## EXTRACTED INFORMATION
○ ○ ○ ○ ○ ○ ○

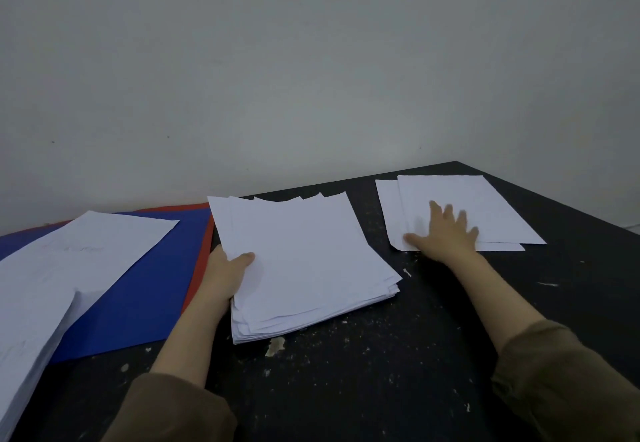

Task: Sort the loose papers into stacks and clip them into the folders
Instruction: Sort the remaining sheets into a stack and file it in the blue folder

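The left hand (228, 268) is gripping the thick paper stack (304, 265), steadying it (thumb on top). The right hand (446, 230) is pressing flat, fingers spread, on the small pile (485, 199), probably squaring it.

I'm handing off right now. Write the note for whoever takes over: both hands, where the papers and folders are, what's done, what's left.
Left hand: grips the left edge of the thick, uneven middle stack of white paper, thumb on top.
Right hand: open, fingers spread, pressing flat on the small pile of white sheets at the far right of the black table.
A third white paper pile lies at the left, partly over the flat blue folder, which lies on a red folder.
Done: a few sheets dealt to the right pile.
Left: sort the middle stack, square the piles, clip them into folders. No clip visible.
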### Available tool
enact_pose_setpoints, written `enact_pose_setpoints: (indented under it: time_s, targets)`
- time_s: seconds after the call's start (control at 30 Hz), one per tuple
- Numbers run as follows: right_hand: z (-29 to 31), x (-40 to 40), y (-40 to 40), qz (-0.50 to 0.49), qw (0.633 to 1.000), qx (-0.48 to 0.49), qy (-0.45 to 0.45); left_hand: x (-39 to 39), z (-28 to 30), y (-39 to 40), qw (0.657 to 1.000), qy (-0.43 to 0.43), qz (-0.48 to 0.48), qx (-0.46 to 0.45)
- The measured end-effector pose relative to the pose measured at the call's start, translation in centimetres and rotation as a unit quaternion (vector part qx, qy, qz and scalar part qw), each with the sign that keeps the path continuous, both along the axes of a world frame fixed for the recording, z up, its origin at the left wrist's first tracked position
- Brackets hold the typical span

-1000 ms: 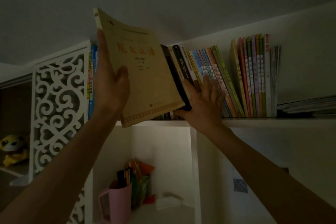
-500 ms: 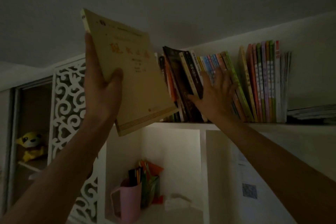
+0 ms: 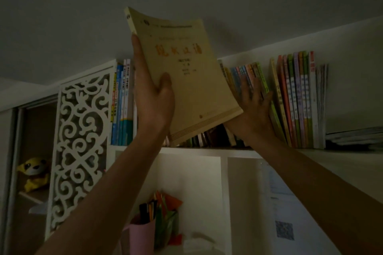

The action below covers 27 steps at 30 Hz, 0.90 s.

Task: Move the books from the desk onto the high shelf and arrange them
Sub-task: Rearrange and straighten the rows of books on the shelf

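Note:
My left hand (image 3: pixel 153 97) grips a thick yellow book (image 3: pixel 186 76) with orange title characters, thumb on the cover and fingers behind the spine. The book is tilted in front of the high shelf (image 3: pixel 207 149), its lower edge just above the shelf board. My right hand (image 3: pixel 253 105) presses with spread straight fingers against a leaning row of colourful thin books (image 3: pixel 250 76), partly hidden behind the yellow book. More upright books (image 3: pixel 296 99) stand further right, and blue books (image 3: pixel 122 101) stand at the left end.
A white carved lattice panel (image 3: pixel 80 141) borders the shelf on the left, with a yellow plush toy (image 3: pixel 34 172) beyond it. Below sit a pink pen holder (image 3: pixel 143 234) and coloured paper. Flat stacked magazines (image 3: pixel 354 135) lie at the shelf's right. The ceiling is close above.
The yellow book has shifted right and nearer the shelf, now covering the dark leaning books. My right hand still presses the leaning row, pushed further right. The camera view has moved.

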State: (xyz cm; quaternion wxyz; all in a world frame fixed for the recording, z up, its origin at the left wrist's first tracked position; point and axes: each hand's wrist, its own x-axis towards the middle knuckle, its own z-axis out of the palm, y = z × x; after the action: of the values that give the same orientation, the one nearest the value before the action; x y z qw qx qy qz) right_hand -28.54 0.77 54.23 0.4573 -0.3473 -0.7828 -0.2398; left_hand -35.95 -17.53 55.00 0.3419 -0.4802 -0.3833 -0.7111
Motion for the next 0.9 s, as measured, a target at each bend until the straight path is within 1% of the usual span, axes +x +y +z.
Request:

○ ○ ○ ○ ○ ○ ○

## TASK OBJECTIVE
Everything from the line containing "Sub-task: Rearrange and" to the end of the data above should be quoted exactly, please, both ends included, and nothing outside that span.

## ANSWER SPACE
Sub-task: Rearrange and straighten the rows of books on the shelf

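Note:
My left hand (image 3: pixel 153 97) grips a thick yellow book (image 3: pixel 186 76) with orange title characters, thumb on the cover and fingers behind the spine. The book is tilted in front of the high shelf (image 3: pixel 207 149), its lower edge just above the shelf board. My right hand (image 3: pixel 253 105) presses with spread straight fingers against a leaning row of colourful thin books (image 3: pixel 250 76), partly hidden behind the yellow book. More upright books (image 3: pixel 296 99) stand further right, and blue books (image 3: pixel 122 101) stand at the left end.
A white carved lattice panel (image 3: pixel 80 141) borders the shelf on the left, with a yellow plush toy (image 3: pixel 34 172) beyond it. Below sit a pink pen holder (image 3: pixel 143 234) and coloured paper. Flat stacked magazines (image 3: pixel 354 135) lie at the shelf's right. The ceiling is close above.
The yellow book has shifted right and nearer the shelf, now covering the dark leaning books. My right hand still presses the leaning row, pushed further right. The camera view has moved.
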
State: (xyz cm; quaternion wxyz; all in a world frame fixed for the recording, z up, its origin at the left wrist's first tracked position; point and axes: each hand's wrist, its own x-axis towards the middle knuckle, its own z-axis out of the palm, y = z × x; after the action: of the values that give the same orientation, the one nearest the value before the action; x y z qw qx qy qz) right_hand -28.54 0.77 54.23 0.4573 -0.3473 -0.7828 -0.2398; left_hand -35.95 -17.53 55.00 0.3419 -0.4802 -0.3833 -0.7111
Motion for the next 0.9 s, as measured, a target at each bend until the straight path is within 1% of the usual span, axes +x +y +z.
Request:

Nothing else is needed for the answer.